Bernardo a aussi admis avoir violé 14 autres femmes. Il a également été reconnu coupable d’homicide, pour la mort, en décembre 1990, de la jeune sœur de Karla Homolka, Tammy, âgée de 15 ans, qui s’est produite après qu’elle a été droguée et agressée sexuellement par le couple.

Homolka a plaidé coupable à des accusations d’homicide pour la mort de sa sœur. Elle a purgé une peine de 12 ans de pénitencier et a été libérée en 2005. Elle s’est depuis remariée et a eu des enfants. Selon les derniers reportages publiés à son sujet, elle vivait dans la région de Montréal.

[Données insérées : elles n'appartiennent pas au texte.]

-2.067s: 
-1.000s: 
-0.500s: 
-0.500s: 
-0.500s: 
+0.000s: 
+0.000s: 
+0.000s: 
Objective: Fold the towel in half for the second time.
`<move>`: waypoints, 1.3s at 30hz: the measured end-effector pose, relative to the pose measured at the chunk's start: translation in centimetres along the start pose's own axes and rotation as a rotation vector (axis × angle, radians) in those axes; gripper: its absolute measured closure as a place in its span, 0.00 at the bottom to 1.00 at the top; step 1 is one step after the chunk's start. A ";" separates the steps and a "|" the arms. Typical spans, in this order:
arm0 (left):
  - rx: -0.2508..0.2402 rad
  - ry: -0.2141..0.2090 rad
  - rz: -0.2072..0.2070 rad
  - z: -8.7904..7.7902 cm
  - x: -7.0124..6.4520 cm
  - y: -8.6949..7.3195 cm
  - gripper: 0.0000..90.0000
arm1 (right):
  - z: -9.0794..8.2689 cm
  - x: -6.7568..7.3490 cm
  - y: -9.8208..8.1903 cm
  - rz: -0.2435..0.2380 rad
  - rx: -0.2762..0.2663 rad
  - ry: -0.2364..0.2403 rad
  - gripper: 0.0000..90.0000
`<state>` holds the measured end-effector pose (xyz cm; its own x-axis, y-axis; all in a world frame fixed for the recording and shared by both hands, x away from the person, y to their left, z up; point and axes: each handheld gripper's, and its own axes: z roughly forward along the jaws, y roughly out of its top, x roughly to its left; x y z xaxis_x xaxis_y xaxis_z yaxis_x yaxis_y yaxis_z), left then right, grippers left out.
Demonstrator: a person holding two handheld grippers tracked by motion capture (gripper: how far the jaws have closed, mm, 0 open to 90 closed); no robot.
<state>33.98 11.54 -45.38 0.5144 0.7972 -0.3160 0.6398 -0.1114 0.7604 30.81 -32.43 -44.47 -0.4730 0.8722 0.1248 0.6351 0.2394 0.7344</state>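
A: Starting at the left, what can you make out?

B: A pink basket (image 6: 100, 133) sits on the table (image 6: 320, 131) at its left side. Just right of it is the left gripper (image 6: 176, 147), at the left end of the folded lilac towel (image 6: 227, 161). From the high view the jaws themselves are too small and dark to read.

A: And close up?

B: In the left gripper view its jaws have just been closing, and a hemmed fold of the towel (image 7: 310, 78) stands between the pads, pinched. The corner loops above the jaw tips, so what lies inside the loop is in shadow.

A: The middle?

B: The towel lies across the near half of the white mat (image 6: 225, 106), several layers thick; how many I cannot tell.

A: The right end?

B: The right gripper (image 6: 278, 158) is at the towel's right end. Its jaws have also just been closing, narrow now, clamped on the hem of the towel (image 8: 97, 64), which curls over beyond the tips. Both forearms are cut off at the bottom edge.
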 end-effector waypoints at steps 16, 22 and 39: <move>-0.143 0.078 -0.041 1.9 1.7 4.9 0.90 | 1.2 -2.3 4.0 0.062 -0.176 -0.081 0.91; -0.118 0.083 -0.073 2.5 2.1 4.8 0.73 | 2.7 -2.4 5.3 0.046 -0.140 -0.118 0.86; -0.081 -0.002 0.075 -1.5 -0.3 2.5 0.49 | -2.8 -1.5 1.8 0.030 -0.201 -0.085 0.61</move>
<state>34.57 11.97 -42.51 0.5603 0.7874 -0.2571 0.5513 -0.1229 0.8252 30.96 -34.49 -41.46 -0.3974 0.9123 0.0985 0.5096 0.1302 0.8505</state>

Bernardo a été condamné à la prison à vie, sans possibilité de libération conditionnelle avant 25 ans, après avoir été reconnu coupable de meurtre au premier degré, d’enlèvement et d’agression sexuelle. Il a aussi reçu la désignation de délinquant dangereux.

Pas de progrès

Il avait fait une première demande de libération conditionnelle en octobre 2018, qui lui avait été refusée.

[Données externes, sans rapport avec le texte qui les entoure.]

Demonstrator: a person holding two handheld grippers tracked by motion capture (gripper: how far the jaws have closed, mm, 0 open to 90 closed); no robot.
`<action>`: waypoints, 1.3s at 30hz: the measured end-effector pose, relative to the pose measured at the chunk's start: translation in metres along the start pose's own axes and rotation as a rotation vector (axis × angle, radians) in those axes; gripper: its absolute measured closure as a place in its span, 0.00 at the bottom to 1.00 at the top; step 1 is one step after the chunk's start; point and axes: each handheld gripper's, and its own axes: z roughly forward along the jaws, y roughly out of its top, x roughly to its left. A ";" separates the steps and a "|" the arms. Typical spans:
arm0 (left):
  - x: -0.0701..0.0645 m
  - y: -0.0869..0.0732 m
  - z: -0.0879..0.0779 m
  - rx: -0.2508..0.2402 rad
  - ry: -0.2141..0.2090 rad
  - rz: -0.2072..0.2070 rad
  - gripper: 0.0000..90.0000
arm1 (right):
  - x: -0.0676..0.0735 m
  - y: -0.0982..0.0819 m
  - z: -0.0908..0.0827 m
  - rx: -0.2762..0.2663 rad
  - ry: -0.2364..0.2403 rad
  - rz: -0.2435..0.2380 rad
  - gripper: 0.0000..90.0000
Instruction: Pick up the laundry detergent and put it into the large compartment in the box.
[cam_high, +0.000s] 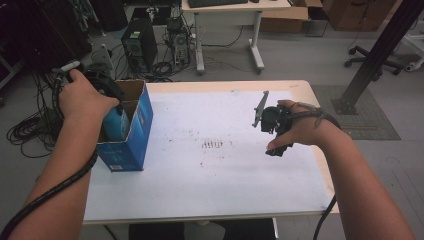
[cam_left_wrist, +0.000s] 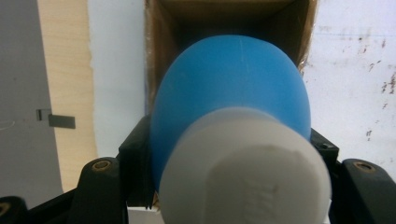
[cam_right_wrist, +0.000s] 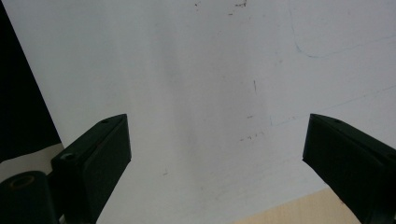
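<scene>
on the white-covered table (cam_high: 210, 190), largest thing first: a bare, speckled sheet with a wooden edge, nothing on it but the box and the two tools. at its left edge, a blue cardboard box (cam_high: 139, 131), standing upright, top flaps open, brown inside. over that open mouth, the left gripper (cam_high: 111, 102), pointed down, jaws clamped on either side of a blue bottle (cam_left_wrist: 231, 88) with a white cap (cam_left_wrist: 245, 168); in the left gripper view, bottle's rounded body aimed straight down the box's throat, cap end nearest the camera. from the high view, bottle partly sunk below the rim, not yet resting on the bottom as far as can be told; the floor of the box lost in shadow. well apart, toward the table's right side, the right gripper (cam_high: 272, 131), hanging just above the sheet, jaws spread wide with nothing between them, only white cover beneath.

judged from this: pick-up done, carry done, bottle lined up and part of the way in. left to do: lowering the rest of the way, letting go, drawing the tool clear without dragging the box. likely snag: bottle's wide body catching on a flap or the wall.
</scene>
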 end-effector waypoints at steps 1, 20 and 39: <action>0.000 0.000 0.002 0.001 -0.001 -0.001 0.42 | 0.000 0.000 0.000 0.001 0.001 -0.004 0.09; 0.003 -0.005 0.033 -0.018 0.011 0.000 0.42 | 0.003 0.004 0.003 -0.004 0.007 -0.009 0.09; 0.000 -0.005 0.051 -0.008 0.016 0.016 0.42 | 0.002 0.002 0.004 0.000 0.010 -0.006 0.09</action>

Pendant l’audience de mardi, son agent de libération conditionnelle a affirmé que le délinquant n’avait pas fait de progrès ni suivi de programme de réhabilitation depuis sa demande précédente, et qu’il ne recommandait pas qu’on lui accorde sa libération conditionnelle.

Au début de l’audience, les familles de Kristen French et Leslie Mahaffy ont livré un vibrant plaidoyer contre la libération du meurtrier.

Décrivant Bernardo comme un psychopathe sadique et incurable, Donna French a parlé d’un « nuage noir maléfique » qui hante sa famille.

« Pour ceux qui disent que le temps guérit tout, ils ne connaissent pas la douleur intense qui accompagne une perte aussi horrible, a-t-elle dit. Le temps ne guérit pas la douleur ; la douleur est une condamnation à perpétuité. »

Debbie Mahaffy, dans une déclaration lue par l’avocat Timothy Danson, a évoqué l’horreur que représentait le fait de participer à nouveau à une audience pour la demande de libération conditionnelle du meurtrier de sa fille, moins de trois ans après la dernière.

« Quelle est la signification de “reposer en paix” quand il faut revivre ces horreurs tous les deux ans pour le reste de notre vie ? », a fait valoir Mme Mahaffy.

Une des victimes de viol de Paul Bernardo a aussi témoigné lors de l’audience, affirmant qu’elle souhaitait qu’il obtienne l’aide nécessaire, mais qu’elle voulait ensuite qu’il « pourrisse en prison ».